On the weekend I went to watch some catch up TV on one of my computers. However the website told me I needed Flash Player. I was puzzled by this as I have watched catch up TV on that machine previously. I checked Control Panel and sure enough there was no Flash Player installed. I downloaded a new edition of Flash Player, compatible with my browser, installed it and restarted the machine. Again I was unable to watch the program. I went to my other computer and watched the program, but the first machine continues to not detect Flash Player and I am puzzled by this. That I was able to watch the program on one computer suggests that it is not a problem with the website, but what is going on?

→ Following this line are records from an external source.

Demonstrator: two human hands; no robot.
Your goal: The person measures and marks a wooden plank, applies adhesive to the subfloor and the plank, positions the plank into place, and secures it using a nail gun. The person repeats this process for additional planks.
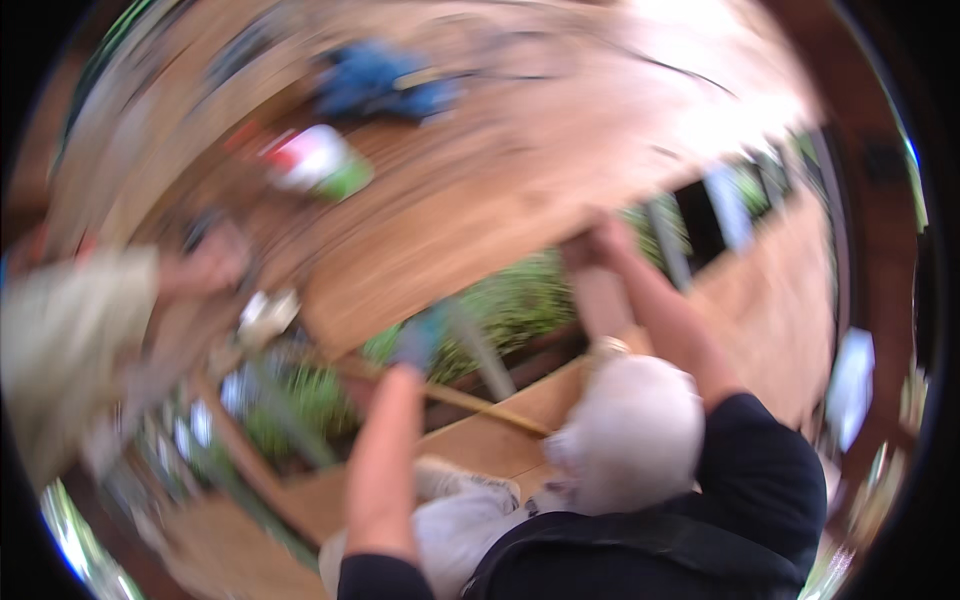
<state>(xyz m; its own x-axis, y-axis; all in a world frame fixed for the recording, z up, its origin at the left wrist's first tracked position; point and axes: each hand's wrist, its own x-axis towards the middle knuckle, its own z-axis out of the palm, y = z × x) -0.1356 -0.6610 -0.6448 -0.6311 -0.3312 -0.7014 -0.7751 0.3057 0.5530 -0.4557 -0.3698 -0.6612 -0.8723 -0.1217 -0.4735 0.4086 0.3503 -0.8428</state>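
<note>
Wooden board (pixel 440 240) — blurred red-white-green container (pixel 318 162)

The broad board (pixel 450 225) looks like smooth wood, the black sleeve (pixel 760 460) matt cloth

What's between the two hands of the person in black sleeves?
The head view shows a wooden board's edge there and, below it, blurred green plants and a grey bar.
</note>
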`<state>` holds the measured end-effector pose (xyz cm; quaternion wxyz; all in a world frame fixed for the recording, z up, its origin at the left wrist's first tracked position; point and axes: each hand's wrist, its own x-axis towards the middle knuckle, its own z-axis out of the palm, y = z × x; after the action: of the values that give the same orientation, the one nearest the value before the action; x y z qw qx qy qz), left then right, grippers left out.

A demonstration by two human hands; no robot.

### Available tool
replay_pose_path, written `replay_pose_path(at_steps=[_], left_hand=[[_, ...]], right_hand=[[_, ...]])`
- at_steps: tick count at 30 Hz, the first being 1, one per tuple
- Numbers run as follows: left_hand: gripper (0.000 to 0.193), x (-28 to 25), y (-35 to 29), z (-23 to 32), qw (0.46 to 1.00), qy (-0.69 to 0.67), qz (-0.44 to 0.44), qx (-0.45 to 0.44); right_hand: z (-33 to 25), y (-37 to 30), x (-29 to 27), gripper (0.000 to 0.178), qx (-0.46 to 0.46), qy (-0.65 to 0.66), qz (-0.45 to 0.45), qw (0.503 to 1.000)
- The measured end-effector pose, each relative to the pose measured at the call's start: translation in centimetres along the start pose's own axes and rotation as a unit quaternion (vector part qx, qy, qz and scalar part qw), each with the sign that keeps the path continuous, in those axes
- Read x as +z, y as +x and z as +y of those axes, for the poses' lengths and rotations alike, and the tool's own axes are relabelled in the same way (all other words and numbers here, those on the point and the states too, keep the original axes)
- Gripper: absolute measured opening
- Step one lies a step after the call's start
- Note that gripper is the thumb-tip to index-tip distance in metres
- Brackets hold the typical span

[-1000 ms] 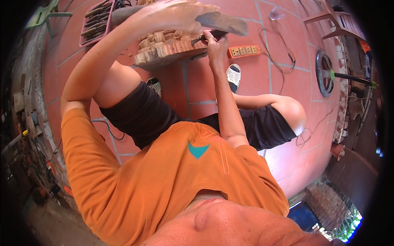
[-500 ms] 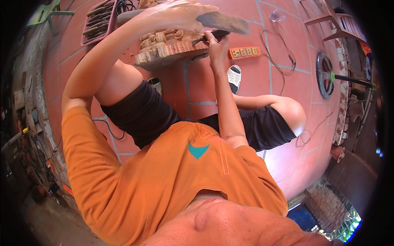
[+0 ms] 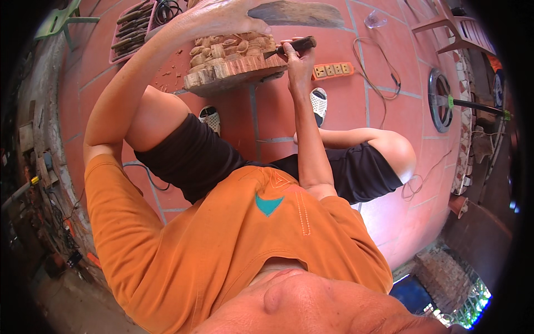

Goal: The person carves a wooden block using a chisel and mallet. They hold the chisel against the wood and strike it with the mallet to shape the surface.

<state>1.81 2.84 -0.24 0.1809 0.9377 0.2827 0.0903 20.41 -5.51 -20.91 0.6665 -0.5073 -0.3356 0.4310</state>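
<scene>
A carved wooden block [image 3: 236,69] stands on the floor ahead of my knees, with rounded relief on top and a rough, pale side. My left hand [image 3: 225,18] is closed round a wooden mallet, its broad, worn head [image 3: 303,14] reaching right, above the carving's far side. My right hand [image 3: 300,64] grips a chisel by its dark handle [image 3: 303,43]. The chisel's blade points left, at the carving's right edge. Mallet and chisel handle are apart. The left forearm covers part of the carving's far left, and the picture's top edge cuts off part of the left hand.
A pink basket of several carving tools [image 3: 132,30] is at far left, beside a coiled black cable [image 3: 167,11]. An orange power strip [image 3: 332,70] lies right of the chisel, its cord looping over the tiles. A round-based stand [image 3: 440,101] and a chair [image 3: 461,30] are at right.
The mallet has moved up and away from the chisel handle. The chisel has shifted slightly right and its handle has tilted up a little; the right hand keeps its grip.
</scene>
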Motion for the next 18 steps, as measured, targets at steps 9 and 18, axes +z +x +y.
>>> replay_pose_path(at_steps=[9, 18], left_hand=[[0.075, 0.3, -0.2, -0.7, 1.0, -0.001, 0.01, 0.025], [0.07, 0.3, 0.0, 1.0, 1.0, -0.014, 0.019, -0.007]], right_hand=[[0.2, 0.1, 0.7, 0.029, 0.015, 0.028, 0.007, 0.999], [0.4, -0.1, 1.7, 0.024, -0.048, -0.057, -0.014, 0.997]])
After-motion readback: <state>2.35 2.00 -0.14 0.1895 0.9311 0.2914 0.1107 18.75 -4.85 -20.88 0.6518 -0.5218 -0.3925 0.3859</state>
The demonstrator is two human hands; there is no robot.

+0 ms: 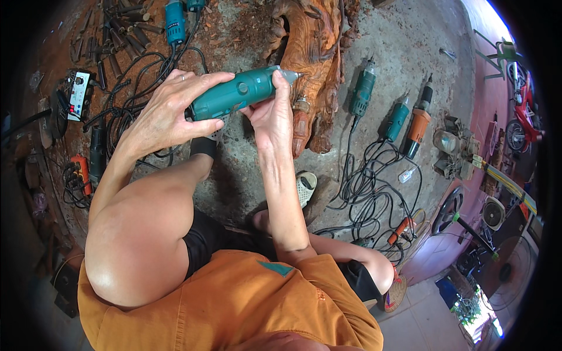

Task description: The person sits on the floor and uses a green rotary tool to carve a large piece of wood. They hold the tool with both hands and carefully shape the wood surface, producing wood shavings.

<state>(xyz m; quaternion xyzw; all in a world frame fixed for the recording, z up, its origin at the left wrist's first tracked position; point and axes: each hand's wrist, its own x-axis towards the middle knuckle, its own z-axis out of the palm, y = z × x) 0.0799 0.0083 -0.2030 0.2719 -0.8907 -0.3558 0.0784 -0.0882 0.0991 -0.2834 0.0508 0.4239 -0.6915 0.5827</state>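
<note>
Both my hands hold a teal die grinder (pixel 237 95) level above the floor. My left hand (pixel 165 108) is closed around its rear end, with the thumb below and the fingers over the top. Closed on the front end is my right hand (pixel 271 120), its thumb lying along the grey nose; its other fingers are mostly hidden beneath the body. The nose points right, toward a reddish-brown carved wood piece (pixel 313 55). In this view the tip overlaps the wood's edge, and I cannot tell whether it touches.
Two teal die grinders (pixel 364 88) and an orange-and-black grinder (pixel 417 126) lie at right beside tangled black cables (pixel 374 187). A small white bottle (pixel 405 174) is near them. At left are a white power strip (pixel 78 96), more cables, another teal tool (pixel 175 23) and many dark rods (pixel 120 35).
</note>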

I don't know why yours would not be playing. In your start menu search box, type Flash and start Flash Player and make sure none of the settings are set to Block.
There is no search box in the start menu. Cortana only brings up a useless result from Bing. I don't like either.
Which browser are you using? Both Chrome and Firefox started disabling Flash by default, others have followed suit. Which could explain why you used to be able to watch on that machine but can't anymore. https://www.digitaltrends.com/web/chrome-56-browser-html5-default-flash-block/ https://www.theverge.com/2016/7/20/12243990/mozilla-firefox-block-flash-august-2016 There is no need for a search box with Windows 10 - just click the icon to display the start menu and then start typing. That will search your PC for installed apps, documents, anything that is stored on it. It's not very intuitive, you have to be spelling things correctly. eg. 'disk' and 'disc' will find different things. PS. It won't find Flash for some reason though. Windows 10 is strange with Flash, I show "Flash Player (32 bit)" as an item in the Control Panel, then if I go into "Programmes and Features" (or into the 'new' settings menu) there is also an installed "Adobe Flash Player 27 NPAPI", but then again there's also a "Shockwave Flash" add-on to my browser. Do I need all 3? I haven't got a clue.
Hi nukecad, I checked the link for Firefox, which is what I am using. How do you account for one machine playing the catch up TV and one not? That is truly weird.
Yes it is, I would suspect that if it is the browser add on then maybe one has the add on enabled and the other not? Do they both have the same Firefox version and security settings? Things like that. Other than that I'd be looking at if they both have the same version/build of windows 10, same Anti virus and/or Anti malware, etc.
Both computers:- Windows 10 Home 64bit Version 1709 OS build 16299.192 Firefox 58.0.1 TFC CCleaner Kaspersky Internet Security SuperAntiSpyware ADW cleaner JRT Hitman Pro All settings for Firefox are default except for download location, which is desktop. They have different CPU and motherboards, but the setup is pretty much identical, each even has the same desktop picture. I am using a vpn, which runs at startup and the two may be connected to different servers. (I even tried turning the vpn off and visiting the site, no joy.) They are pretty much clones.
I posted on Mozillazine and they solved the problem: "Having found that site, did you check the settings for that plug-in to make sure that Firefox is set to permit Flash player to load? That would be menu path Tools->Addons->Plugins->set Flash to either "Always activate" or "Ask to activate."" Somehow the settings on the machine that I was having problems with was set to "never activate." No idea how that happened, but it is solved now.
Good that you sorted it. I had just done some testing with turning that setting on and off, and was going to post it with screenshots. No need if you have already done it. As I said above in post #6 Firefox now set that to 'never activate' by default. If you had turned it on in the past then it looks like they disabled it again during an update. Probably the update to v57 or v58 'Quantum', those 2 updates made a lot of changes to how add-ons and plugins work. PS. I have that set to 'never activate' and it's fine for the majority of sites; it's just the occasional older site (or older video) that still needs it.
Hi nukecad, Thanks for helping. The puzzle remains, why one machine and not the other? Guess we will never know that.